Aim of the exercise:
Lift out, unaltered, the lines of the material below between the line holding "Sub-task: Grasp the" and the line holding "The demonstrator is", counting both.

Data shown:
=======

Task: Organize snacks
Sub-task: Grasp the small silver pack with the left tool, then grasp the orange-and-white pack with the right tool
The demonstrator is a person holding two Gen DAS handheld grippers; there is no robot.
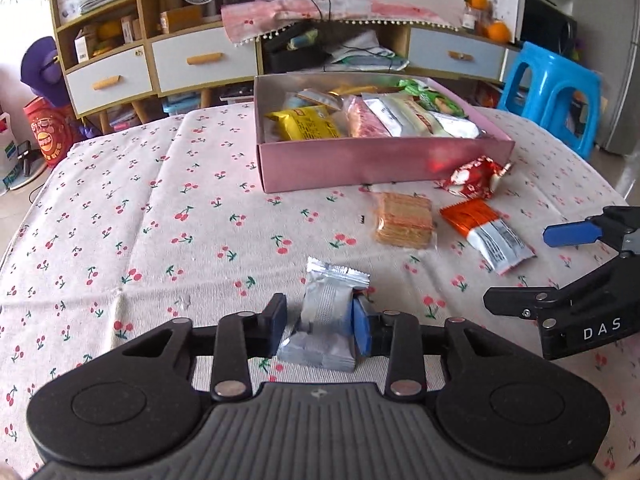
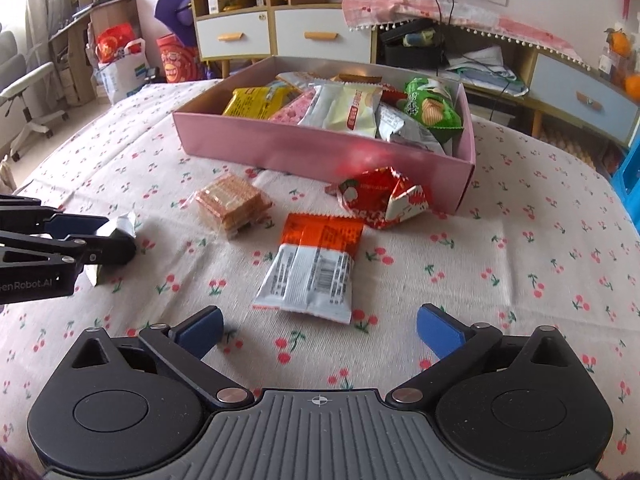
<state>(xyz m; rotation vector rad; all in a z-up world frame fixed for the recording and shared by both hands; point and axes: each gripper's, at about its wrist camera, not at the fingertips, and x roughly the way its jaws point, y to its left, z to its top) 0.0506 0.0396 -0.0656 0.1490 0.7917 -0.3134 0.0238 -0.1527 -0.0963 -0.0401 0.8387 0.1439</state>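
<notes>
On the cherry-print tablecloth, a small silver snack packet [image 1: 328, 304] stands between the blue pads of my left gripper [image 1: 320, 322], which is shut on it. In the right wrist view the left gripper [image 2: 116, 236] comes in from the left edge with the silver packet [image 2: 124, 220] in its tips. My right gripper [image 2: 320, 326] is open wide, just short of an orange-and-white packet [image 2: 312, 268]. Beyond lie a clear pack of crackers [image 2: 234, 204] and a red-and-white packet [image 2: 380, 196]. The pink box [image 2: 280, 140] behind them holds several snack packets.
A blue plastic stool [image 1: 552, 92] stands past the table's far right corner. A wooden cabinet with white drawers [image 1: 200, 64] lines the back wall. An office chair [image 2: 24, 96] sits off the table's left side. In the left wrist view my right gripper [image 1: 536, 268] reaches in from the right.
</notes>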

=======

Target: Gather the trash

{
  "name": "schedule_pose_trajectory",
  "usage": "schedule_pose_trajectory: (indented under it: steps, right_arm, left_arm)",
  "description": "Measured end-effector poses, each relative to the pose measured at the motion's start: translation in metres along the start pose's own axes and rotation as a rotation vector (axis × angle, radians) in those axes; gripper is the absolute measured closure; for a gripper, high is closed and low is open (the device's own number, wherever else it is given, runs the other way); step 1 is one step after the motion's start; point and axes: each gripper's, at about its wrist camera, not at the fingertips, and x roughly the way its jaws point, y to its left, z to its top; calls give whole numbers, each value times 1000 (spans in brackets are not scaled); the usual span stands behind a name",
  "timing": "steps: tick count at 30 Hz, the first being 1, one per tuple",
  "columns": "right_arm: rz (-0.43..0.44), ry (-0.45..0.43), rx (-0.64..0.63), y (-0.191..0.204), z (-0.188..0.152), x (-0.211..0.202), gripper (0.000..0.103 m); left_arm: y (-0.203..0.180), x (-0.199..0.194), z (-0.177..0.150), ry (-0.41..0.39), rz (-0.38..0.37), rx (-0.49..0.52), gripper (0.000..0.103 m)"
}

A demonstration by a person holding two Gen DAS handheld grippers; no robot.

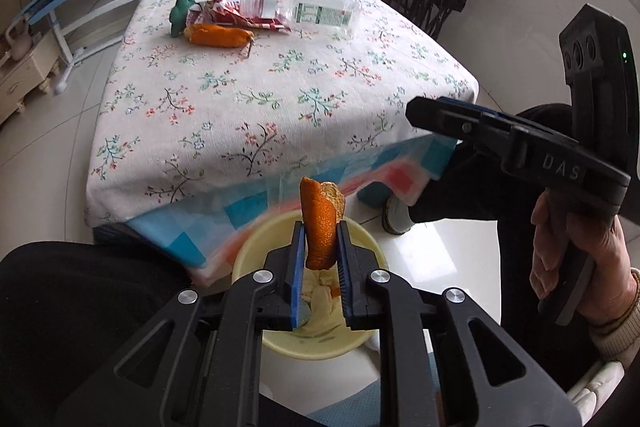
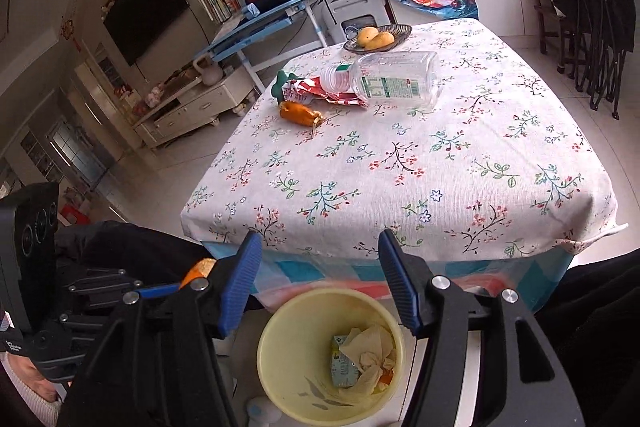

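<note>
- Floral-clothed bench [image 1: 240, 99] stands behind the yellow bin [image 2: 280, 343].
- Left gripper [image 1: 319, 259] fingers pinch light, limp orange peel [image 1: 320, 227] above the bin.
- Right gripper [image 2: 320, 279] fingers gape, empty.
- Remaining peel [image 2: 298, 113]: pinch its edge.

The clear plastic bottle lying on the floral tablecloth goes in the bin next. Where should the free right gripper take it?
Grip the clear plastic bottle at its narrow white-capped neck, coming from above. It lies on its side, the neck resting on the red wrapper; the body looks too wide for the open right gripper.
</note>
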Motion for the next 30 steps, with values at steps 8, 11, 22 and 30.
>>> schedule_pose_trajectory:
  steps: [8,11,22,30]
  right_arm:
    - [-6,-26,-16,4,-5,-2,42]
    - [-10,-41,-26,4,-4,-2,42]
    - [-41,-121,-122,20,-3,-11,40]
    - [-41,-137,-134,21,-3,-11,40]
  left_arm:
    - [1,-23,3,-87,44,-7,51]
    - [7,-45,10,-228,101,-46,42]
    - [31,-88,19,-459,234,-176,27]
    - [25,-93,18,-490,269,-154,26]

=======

Reply to the task:
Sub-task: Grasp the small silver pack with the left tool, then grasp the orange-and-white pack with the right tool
The demonstrator is a person holding two Gen DAS handheld grippers; there is no robot.

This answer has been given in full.